Recipe type: Meaty Mediterranean Lunches
Serves: 8 cups
Ingredients
  • 3 TB. extra-virgin olive oil
  • 2 TB. minced garlic
  • 1 cup fresh broccoli florets
  • 3 stalks asparagus, chopped (1 cup)
  • 4 cups chicken broth or vegetable broth
  • 1[1/2] tsp. salt
  • 1 tsp. ground black pepper
  • 1 TB. lemon zest
  • 2 cups red quinoa
  • [1/2] cup fresh basil, chopped
  • [1/2] lb. medium raw shrimp (18 to 20), shells and veins removed
Instructions
  1. In a 2-quart pot over low heat, heat extra-virgin olive oil.
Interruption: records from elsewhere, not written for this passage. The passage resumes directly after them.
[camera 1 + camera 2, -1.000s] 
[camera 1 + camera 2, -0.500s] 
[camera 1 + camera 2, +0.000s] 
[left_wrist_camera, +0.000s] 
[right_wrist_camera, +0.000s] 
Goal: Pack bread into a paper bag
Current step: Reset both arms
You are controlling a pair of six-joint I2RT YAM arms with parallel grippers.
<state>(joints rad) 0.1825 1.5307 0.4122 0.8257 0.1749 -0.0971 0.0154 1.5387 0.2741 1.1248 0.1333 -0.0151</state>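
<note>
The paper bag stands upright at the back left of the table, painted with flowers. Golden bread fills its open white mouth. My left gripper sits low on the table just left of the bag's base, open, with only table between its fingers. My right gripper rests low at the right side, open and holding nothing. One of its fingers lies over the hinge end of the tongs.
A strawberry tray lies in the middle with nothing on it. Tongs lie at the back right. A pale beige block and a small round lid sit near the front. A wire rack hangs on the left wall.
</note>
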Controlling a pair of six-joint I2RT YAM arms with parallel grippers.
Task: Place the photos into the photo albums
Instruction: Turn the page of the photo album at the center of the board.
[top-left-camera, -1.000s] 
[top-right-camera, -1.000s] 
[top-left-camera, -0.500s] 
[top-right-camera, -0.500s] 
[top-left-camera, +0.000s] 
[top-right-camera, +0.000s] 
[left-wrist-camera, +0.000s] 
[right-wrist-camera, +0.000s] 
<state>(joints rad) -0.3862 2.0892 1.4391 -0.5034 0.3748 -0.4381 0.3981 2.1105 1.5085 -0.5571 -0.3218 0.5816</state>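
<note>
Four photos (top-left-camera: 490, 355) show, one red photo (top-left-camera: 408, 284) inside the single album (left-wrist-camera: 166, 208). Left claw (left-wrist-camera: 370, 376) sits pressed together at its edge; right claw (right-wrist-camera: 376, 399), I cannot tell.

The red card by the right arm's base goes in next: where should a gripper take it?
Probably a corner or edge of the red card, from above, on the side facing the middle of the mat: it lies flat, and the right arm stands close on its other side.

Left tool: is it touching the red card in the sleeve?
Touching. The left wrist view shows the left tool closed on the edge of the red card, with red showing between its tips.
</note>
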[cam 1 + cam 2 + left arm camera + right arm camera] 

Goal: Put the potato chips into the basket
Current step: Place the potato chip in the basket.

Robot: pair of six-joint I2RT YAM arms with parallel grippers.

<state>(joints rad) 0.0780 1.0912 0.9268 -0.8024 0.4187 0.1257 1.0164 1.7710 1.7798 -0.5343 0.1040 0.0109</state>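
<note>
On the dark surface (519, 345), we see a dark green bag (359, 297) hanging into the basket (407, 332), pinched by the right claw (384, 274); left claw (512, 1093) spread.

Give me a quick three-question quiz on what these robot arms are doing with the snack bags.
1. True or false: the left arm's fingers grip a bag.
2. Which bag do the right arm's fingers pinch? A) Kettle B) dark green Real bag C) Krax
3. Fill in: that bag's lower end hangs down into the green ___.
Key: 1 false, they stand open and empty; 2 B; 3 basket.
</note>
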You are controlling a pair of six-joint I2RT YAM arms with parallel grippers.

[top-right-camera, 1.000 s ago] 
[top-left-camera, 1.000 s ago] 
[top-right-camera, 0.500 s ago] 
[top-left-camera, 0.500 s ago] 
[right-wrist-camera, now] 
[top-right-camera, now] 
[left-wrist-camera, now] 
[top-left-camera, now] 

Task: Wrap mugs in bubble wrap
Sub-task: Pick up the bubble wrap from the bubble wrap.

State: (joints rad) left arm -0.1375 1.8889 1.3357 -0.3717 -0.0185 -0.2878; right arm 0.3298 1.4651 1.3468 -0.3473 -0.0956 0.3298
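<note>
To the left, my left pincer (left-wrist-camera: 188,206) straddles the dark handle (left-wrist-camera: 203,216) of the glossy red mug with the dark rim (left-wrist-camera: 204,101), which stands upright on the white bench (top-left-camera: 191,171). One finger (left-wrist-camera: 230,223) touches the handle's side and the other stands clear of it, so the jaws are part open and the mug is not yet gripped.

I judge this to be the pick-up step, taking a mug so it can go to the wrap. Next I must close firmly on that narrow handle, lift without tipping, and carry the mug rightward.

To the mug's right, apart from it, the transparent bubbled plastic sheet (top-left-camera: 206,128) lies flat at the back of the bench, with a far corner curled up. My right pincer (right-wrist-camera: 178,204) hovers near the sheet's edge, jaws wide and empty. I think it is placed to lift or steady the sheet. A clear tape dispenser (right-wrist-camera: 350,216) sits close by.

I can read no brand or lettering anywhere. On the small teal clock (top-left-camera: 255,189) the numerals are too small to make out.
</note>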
Add garlic, and cook for 3 minutes.
  2. Increase heat to medium, add broccoli and asparagus, and cook for 2 minutes.
  3. Add chicken broth, salt, black pepper, and lemon zest, and bring to a boil. Stir in red quinoa, cover, and cook for 15 minutes.
  4. Fold in basil and shrimp, cover, and cook for 10 minutes.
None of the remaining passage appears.